She makes several clumsy attempts to lie down. Even with my help, the slightest movements send spasms shooting through her.

“Adele, I think someone gave me up. Until now they’ve never questioned me about anything I had legitimate ties to. Today they knew about my fiancé. They did what they could to make me talk, but I will go to my grave before I breathe a word to them about Thomas.” Shaking her head, she says, “They burned me. What’s next? I won’t talk. Not ever. It will only get worse.” A tear rolls down her cheek. I wipe it away before it reaches the open cut on her lip.

“We will get through this,” I say, showing her the food. “I have something for you.”

“I don’t think I can eat. I’ve lost a tooth.”

I break her portions into bite-sized pieces and feed them to her, as if she’s a helpless baby bird.

I wake after a fitful, nightmare-filled sleep.
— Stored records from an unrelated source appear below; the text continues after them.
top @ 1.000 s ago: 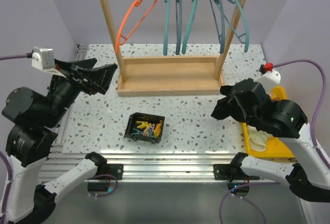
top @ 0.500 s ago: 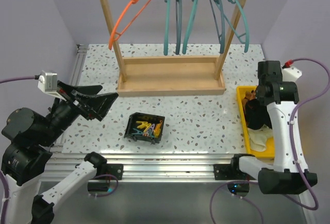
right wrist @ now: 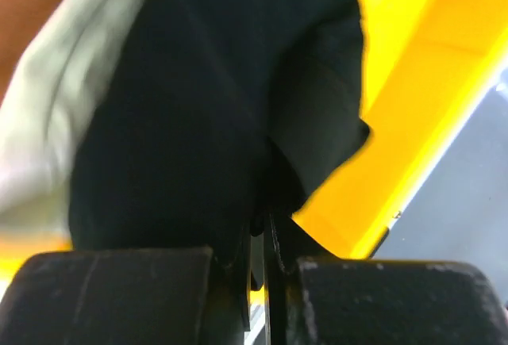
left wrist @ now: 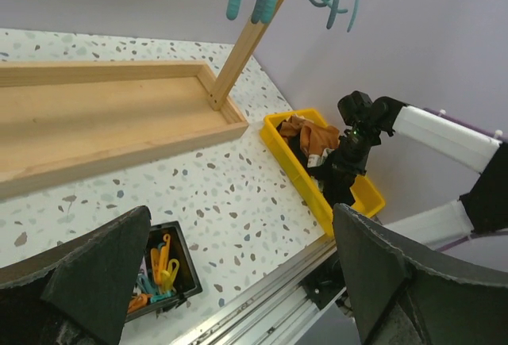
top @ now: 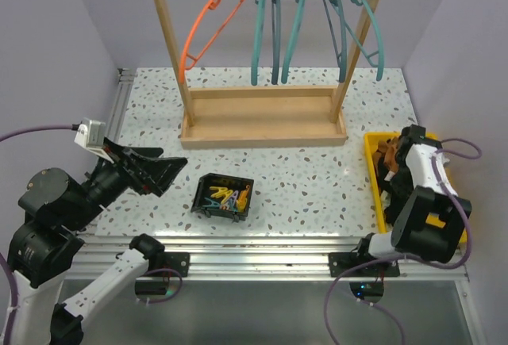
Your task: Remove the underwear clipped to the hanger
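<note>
From above, the left gripper [top: 171,177] is seen wide open near the black plastic clip box [top: 225,196]. From the left wrist, the right gripper [left wrist: 340,186] is seen inside the yellow plastic tray [left wrist: 367,200]. From the right wrist, the narrow black cloth garment [right wrist: 206,107] is pinched by its jaws, beside the cream-white cloth brief [right wrist: 48,123].

Matt pale wooden rack [top: 262,115], smooth speckled tabletop [top: 309,178], glossy yellow plastic tray [right wrist: 413,99], soft matt black cloth [right wrist: 198,107]
</note>
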`<act>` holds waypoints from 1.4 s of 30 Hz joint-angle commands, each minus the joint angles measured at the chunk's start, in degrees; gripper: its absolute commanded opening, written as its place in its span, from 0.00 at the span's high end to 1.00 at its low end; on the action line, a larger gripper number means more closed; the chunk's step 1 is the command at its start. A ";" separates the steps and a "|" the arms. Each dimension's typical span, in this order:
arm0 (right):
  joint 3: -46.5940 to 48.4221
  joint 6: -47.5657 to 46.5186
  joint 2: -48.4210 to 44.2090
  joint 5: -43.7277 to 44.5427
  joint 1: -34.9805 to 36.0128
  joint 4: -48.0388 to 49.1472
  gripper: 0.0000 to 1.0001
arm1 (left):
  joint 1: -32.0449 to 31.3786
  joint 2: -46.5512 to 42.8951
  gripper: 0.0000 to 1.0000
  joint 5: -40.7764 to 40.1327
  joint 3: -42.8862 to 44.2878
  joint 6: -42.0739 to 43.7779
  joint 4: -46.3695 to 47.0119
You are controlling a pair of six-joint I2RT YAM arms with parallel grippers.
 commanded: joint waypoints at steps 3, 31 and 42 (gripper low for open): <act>-1.96 2.03 11.21 -1.70 -0.38 7.77 1.00 | 0.19 -0.67 0.00 -1.98 -1.50 -0.89 -2.58; 19.14 -10.88 -21.53 -32.17 3.92 -10.58 0.02 | 0.19 4.68 0.00 2.32 2.27 -0.19 -5.56; 12.98 -3.69 -39.90 -62.66 10.78 -7.26 0.02 | 0.27 10.49 0.00 2.14 -0.61 -4.58 -6.97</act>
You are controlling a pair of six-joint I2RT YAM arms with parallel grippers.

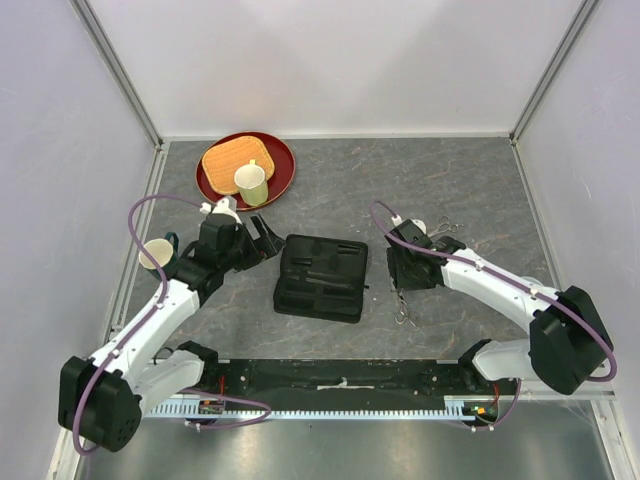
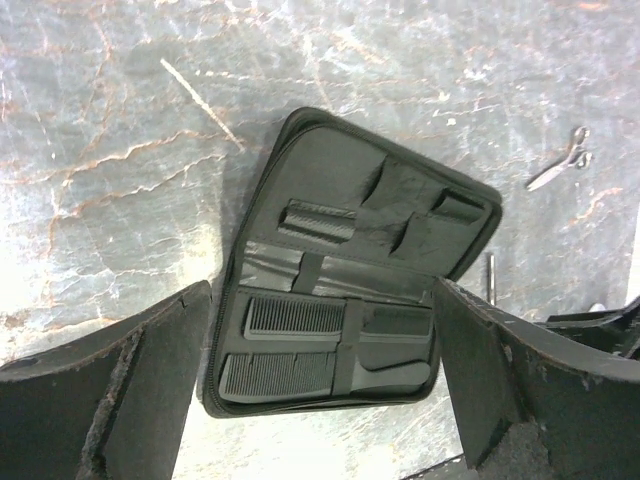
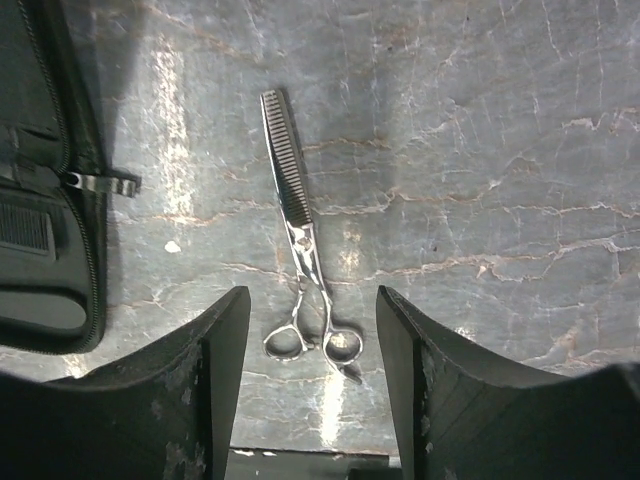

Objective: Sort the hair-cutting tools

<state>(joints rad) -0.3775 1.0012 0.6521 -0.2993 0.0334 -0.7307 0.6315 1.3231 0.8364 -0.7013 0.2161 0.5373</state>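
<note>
The black zip case point(image 1: 320, 278) lies open mid-table. In the left wrist view a straight black comb point(image 2: 300, 318) and a handled black comb point(image 2: 290, 375) sit under its strap. My left gripper point(image 2: 322, 335) point(image 1: 265, 238) is open and empty, above the case's left edge. Silver thinning scissors point(image 3: 297, 215) point(image 1: 403, 308) lie on the table right of the case. My right gripper point(image 3: 312, 300) point(image 1: 404, 285) is open above them, with their handles between the fingers. A second pair of silver scissors point(image 1: 446, 228) lies behind the right arm. One pair point(image 2: 560, 160) shows beyond the case.
A red plate point(image 1: 278, 182) with a woven mat and a cream cup point(image 1: 251, 183) stands at the back left. Another cup point(image 1: 155, 253) stands beside the left arm. The case's zip pull point(image 3: 105, 182) sticks out towards the thinning scissors. Walls close off three sides.
</note>
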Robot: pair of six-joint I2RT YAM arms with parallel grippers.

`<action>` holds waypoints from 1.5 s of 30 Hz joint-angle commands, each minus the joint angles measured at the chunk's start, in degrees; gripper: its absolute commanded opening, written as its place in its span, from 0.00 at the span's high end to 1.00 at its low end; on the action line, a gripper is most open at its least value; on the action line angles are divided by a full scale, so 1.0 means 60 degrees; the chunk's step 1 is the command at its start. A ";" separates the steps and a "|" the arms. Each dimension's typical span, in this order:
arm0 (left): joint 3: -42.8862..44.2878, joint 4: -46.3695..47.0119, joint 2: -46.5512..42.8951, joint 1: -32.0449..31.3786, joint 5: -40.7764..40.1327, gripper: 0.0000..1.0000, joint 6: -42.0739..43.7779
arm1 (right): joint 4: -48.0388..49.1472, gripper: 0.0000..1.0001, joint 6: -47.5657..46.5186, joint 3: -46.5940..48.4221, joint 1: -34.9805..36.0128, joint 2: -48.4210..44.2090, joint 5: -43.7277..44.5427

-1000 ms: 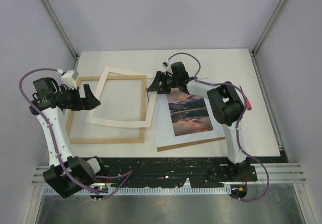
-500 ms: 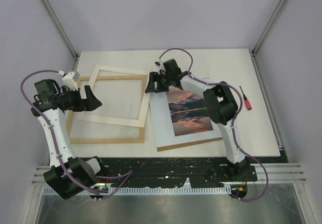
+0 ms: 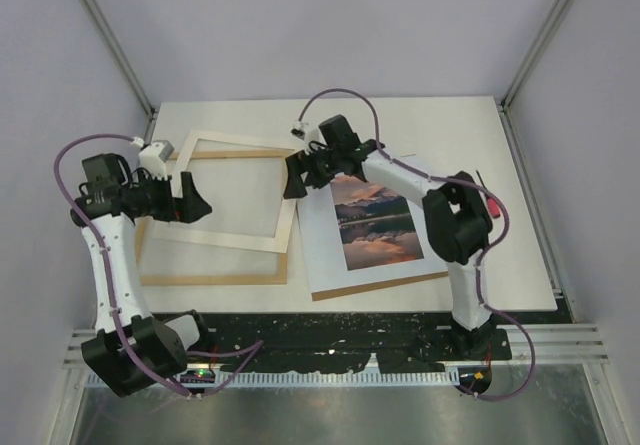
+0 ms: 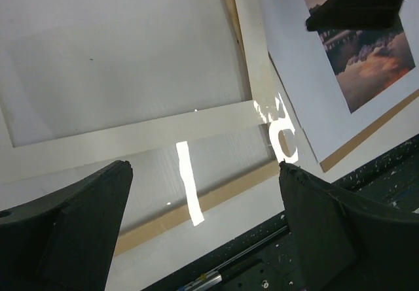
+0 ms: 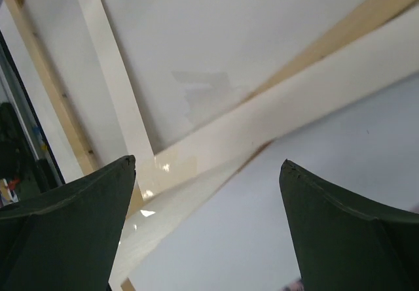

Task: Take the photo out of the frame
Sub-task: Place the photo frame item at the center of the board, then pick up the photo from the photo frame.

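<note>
White table (image 3: 450, 125), grey booth walls. L to R: left gripper (image 3: 200, 197) hovering w/ fingers apart, holding nothing. Light-wood frame (image 3: 210, 278) lying flat, cream mat (image 3: 235, 237) skewed across it. Right gripper (image 3: 297, 177) hanging over mat's right edge, fingers apart, empty. Rightmost, photo (image 3: 375, 223) lying outside frame, just beside it, on brown board (image 3: 420, 281). Its long axis is running near-to-far, sky end pointing far. We're judging removal done; next calls for pulling both arms clear.

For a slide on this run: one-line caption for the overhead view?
Freed photo lies right of the wooden frame; cream mat askew on it; left gripper and right gripper open.
</note>
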 commanded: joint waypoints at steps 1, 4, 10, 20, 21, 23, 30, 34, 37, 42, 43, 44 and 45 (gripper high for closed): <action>0.0397 0.0099 -0.0121 -0.1715 -0.0842 0.00 0.0541 | -0.0528 0.04 -0.2448 -0.1975 -0.0879 -0.3426 0.0383; 0.0762 0.0451 0.0288 -0.3518 -0.1766 0.00 0.0395 | -0.1099 0.05 -0.3400 -0.3268 -0.2034 -0.5327 0.0163; 0.2869 0.0175 0.2774 -0.6640 -0.2192 0.00 0.0189 | -0.0517 0.07 -0.4575 -0.5629 -0.4947 -0.6961 0.0471; 0.5859 -0.0294 0.7391 -0.9835 -0.3582 0.00 -0.0133 | -0.2505 0.04 -0.3098 -0.0657 -0.7750 -0.1589 -0.2174; 0.5963 -0.0266 0.7641 -0.9997 -0.3903 0.00 -0.0176 | -0.2565 0.04 -0.2965 -0.0258 -0.7955 -0.0946 -0.2397; 0.6095 -0.0149 0.7993 -1.0291 -0.4373 0.00 -0.0293 | -0.2653 0.04 -0.2818 0.0578 -0.8044 -0.0212 -0.2473; 0.6739 -0.0528 0.9369 -1.0936 -0.6379 0.00 -0.0630 | -0.3385 0.00 -0.2100 0.3170 -0.8045 0.1900 -0.2662; 0.7251 -0.1172 1.0161 -1.1155 -0.6952 0.00 -0.0704 | -0.3386 0.10 -0.1836 0.3407 -0.8030 0.2429 -0.2810; 0.7530 -0.1437 1.0572 -1.1316 -0.7100 0.00 -0.0704 | -0.3386 0.14 -0.1865 0.3408 -0.8015 0.2634 -0.2869; 0.8145 -0.1978 1.1129 -1.1682 -0.7246 0.01 -0.0616 | -0.3561 0.16 -0.2010 0.3349 -0.8015 0.2825 -0.2868; 0.8219 -0.2095 1.1216 -1.1712 -0.7218 0.00 -0.0602 | -0.3663 0.16 -0.2055 0.3349 -0.8001 0.2854 -0.2854; 0.8248 -0.2125 1.1290 -1.1770 -0.7232 0.00 -0.0602 | -0.3693 0.16 -0.2084 0.3320 -0.7986 0.2883 -0.2868; 0.8263 -0.2126 1.1320 -1.1785 -0.7217 0.00 -0.0616 | -0.3751 0.16 -0.2142 0.3262 -0.7972 0.2884 -0.2883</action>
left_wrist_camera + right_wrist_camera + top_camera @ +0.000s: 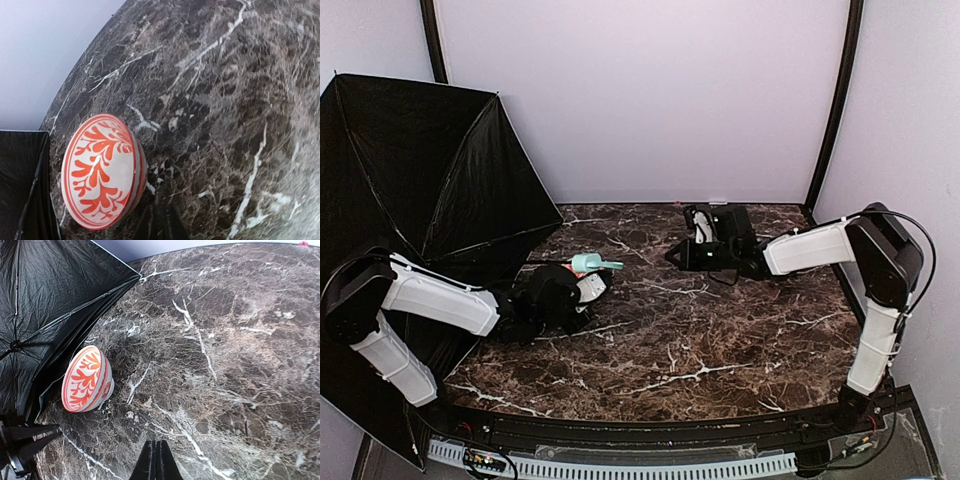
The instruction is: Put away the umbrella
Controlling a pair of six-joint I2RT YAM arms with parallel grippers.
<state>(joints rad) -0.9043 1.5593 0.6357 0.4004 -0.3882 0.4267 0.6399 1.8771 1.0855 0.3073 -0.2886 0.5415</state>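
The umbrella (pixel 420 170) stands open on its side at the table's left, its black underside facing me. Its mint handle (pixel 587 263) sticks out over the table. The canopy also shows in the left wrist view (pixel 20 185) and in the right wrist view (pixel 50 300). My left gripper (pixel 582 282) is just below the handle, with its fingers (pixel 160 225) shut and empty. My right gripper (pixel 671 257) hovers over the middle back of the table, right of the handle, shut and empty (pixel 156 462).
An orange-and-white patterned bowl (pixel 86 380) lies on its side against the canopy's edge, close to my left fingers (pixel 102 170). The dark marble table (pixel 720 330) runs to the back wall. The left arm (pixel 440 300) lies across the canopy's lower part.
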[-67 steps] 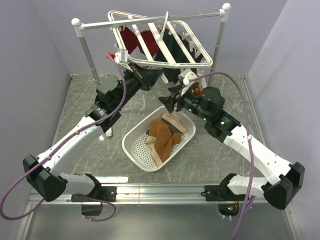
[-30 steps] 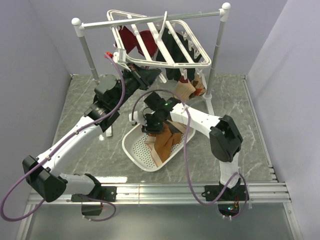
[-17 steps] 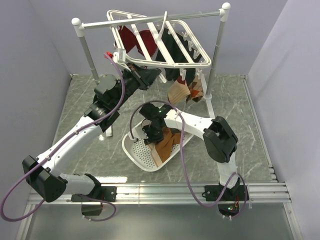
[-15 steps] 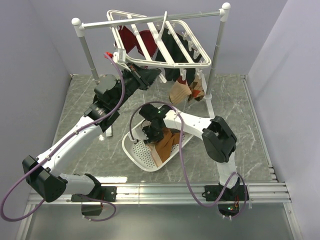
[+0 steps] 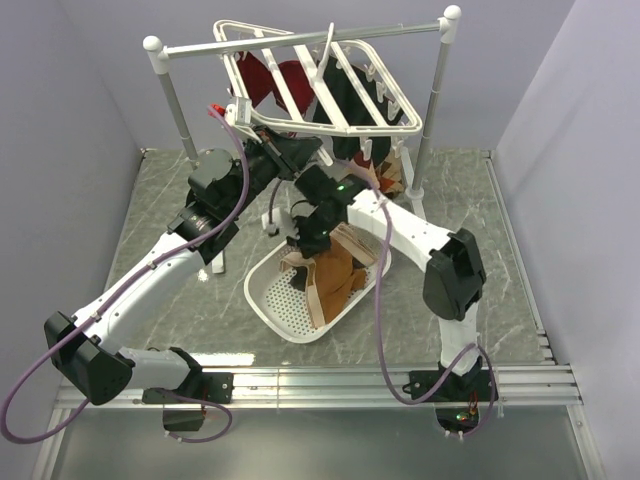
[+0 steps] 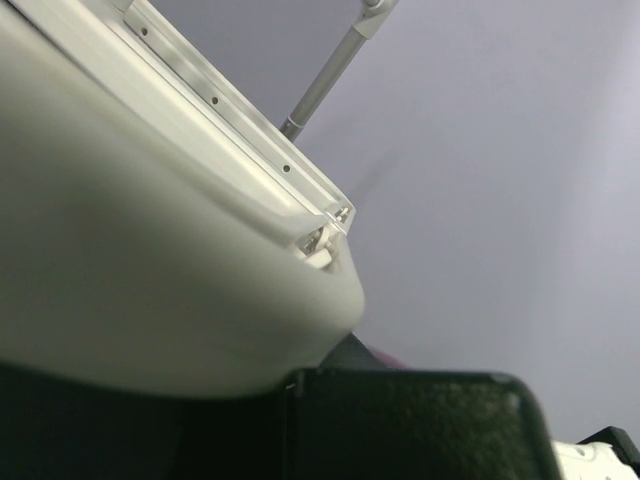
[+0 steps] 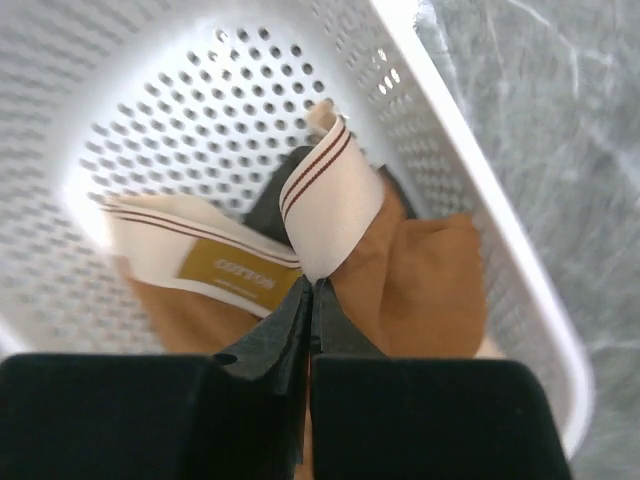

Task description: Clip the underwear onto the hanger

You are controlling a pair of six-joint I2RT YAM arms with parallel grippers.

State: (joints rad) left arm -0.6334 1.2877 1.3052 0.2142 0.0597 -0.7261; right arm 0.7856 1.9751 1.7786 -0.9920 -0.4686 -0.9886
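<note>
The rust-brown underwear [image 5: 333, 275] with its pale striped waistband [image 7: 330, 200] hangs half lifted out of a white basket. My right gripper [image 5: 305, 236] is above the basket's far end. In the right wrist view the right gripper [image 7: 312, 286] is shut on a fold of the waistband, the brown cloth [image 7: 430, 270] drooping beneath. The white hanger [image 5: 352, 100] hangs tilted from the rail at the back. My left gripper [image 5: 298, 153] is shut on the hanger's near edge. That edge fills the left wrist view as a blurred white hanger bar [image 6: 150, 280] against the left gripper [image 6: 290, 385].
The perforated white basket [image 5: 268, 296] sits mid-table with more cloth inside. Dark red [image 5: 268, 78] and black garments [image 5: 345, 100] hang on the hanger, and a brown piece [image 5: 388, 175] dangles from a clip. The grey rail [image 5: 260, 43] stands on two posts [image 5: 430, 105].
My right gripper, open down in the basket half a second ago, has shut on the waistband and risen toward the back, pulling the underwear up. The left arm has not moved.
</note>
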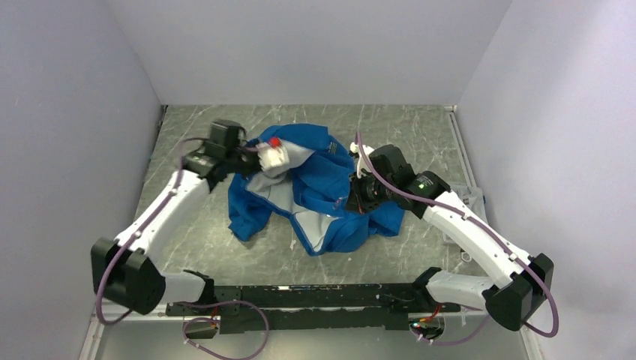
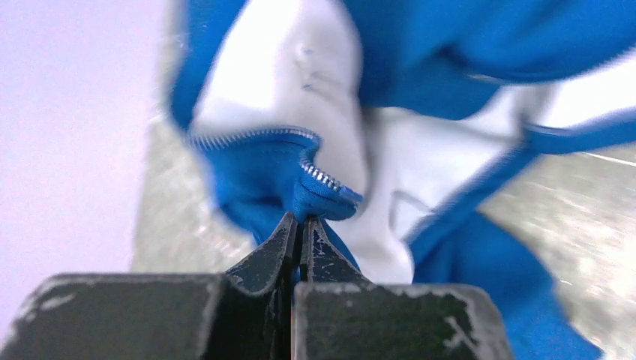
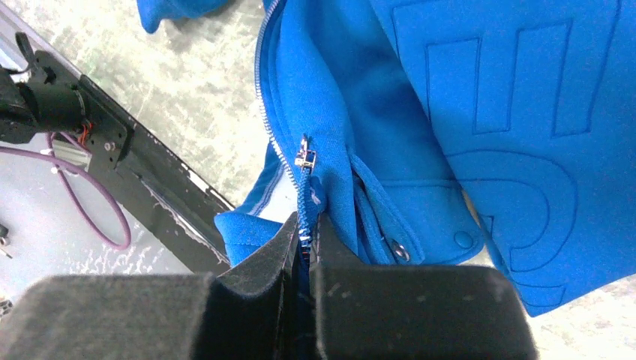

Pierre and Robbie visited me while I slept. Overjoyed, I ran to hug them both. “Pierre, you’re alive!” I cried. But he held me at arm’s length, saying, “No, Adele.” Deep red bloodstains oozed across his chest like blooming roses. “We are dead.” I looked beyond Pierre to Robbie, who stood alone in a field, next to a fiery downed plane. He silently backed away, disappearing into ethereal white smoke. I tried to follow, desperate to tell him that we’re meant to be together, but I couldn’t move or speak. I could only watch in agony as he left me forever, with the words “I love you” locked behind my lips.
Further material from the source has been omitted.